= Wave disk engine =

Pistonless internal-combustion engine

A wave disk engine or wave disk generator is a type of pistonless rotary engine being developed at Michigan State University and Warsaw Institute of Technology. The engine has a spinning disk with curved blades. Once fuel and air enter the engine, the rotation of the disk creates shockwaves that compress the mixture. When ignited, the burning mixture expands, pushing against the blades, causing them to spin. The spinning of the disk itself opens and closes intake and exhaust ports. The proposed concept was called a radial internal combustion wave rotor.

== Background ==
Wave rotors utilize shock waves to transfer energy between a high-energy fluid to a low-energy fluid, thereby increasing both temperature and pressure of the low-energy fluid (also called pressure wave machines or pressure exchangers). Numerical studies of wave-rotor constant-volume combustion channels have examined how interactions between shock waves and premixed flames affect flame wrinkling, flame surface area, and fuel-burning rates.Numerical studies of wave-rotor constant-volume combustion channels have examined how interactions between shock waves and premixed flames affect flame wrinkling, flame surface area, and fuel-burning rates.

== Operational principles ==
As with all heat engines, the efficiency of a wave disk engine is governed by the temperature difference between the hot and cold sides (see Carnot's theorem). Compared to a conventional piston engine (reciprocating engine), a wave disk engine works at higher peak temperature, which theoretically makes it more efficient. The design also works without a cooling system, saving weight.
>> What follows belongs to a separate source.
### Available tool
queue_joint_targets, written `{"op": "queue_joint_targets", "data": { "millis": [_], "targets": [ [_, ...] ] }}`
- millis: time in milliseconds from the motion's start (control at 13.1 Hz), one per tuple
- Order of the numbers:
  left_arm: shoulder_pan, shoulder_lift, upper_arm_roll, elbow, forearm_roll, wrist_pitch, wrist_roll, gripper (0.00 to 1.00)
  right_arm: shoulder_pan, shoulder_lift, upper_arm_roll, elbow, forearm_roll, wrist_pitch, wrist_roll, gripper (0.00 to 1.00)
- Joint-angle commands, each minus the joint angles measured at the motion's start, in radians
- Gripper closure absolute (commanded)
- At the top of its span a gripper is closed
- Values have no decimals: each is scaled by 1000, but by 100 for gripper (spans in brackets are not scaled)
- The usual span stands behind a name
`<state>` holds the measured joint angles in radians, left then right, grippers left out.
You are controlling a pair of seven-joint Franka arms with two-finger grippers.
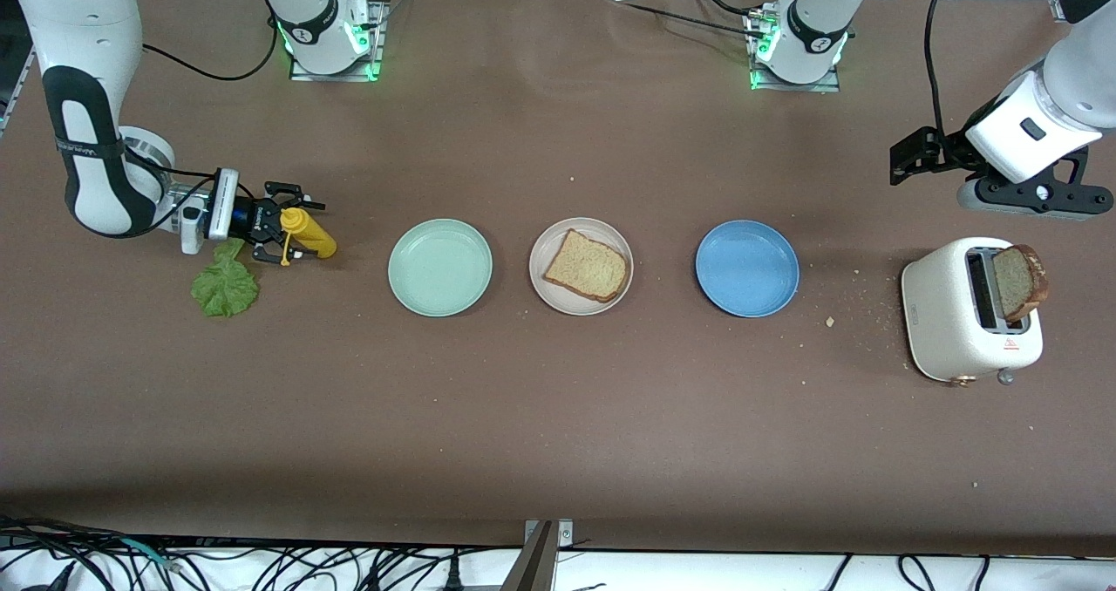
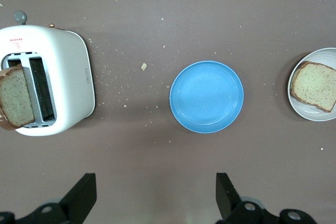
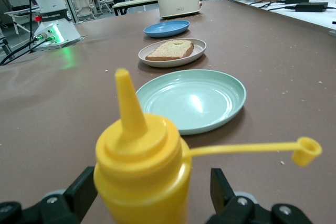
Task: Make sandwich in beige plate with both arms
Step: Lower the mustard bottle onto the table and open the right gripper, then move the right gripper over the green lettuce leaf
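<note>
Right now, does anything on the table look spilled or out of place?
Yes. Crumbs are scattered on the table by the toaster, and the lettuce leaf lies on the bare table, not on a plate.

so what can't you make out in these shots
- Lettuce: front view only, part of it under the right gripper.
- Mustard bottle: base cut off by the right wrist view's edge; whether the fingers touch it can't be told.
- Toaster: the toast hides one slot's inside.
- Left gripper: over the table by the toaster, only fingertips show in its wrist view.
</note>
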<state>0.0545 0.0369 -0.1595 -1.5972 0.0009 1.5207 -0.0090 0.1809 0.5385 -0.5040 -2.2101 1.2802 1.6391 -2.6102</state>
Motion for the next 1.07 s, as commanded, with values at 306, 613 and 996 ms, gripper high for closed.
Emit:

Compared to turbine based systems, the rotational speed and the rotor-blade temperature of the wave disk engine is lower, which creates lower stress on materials, and consequently less demanding requirements for materials, leading to cheaper manufacturing and maintenance costs.

Earlier wave rotor implementations were mainly axial flow, where the scavenging process of returning hot compressed air back into the turbine is complex. The wave-disc engine uses a radial and circumferential flow, using centrifugal forces for scavenging. Curved channels provide greater length for the same disc diameter compared to straight channels, allowing the travel times of the waves to be tuned properly.

== Current status ==
The wave-disk engine has the potential for better energy efficiency compared to conventional internal combustion engine designs and can potentially save weight. Possible applications include charging batteries in hybrid vehicles, which could reduce weight by about 1000 lb. It promises to be up to 60% more efficient, 30% lighter, and 30% cheaper to manufacture than an equivalent conventional piston engine, and to reduce emissions by 90%.

Michigan State University and Warsaw Institute of Technology researchers claim to have a prototype wave-disk engine and electricity generator that could replace current backup generator technology of plug-in electric hybrid vehicles. The research team is led by Associate Professor of Mechanical Engineering Norbert Müller and has been given $2.5 million funding from the United States Department of Energy's ARPA-E program. Müller's team hoped to have a vehicle-sized 25 kilowatt (33 hp) wave disc engine/generator ready by the end of 2011. As of January 2013, the project is looking into commercialization of the technology. Research continues at Columbia University in 2017 and at Michigan State University in 2012.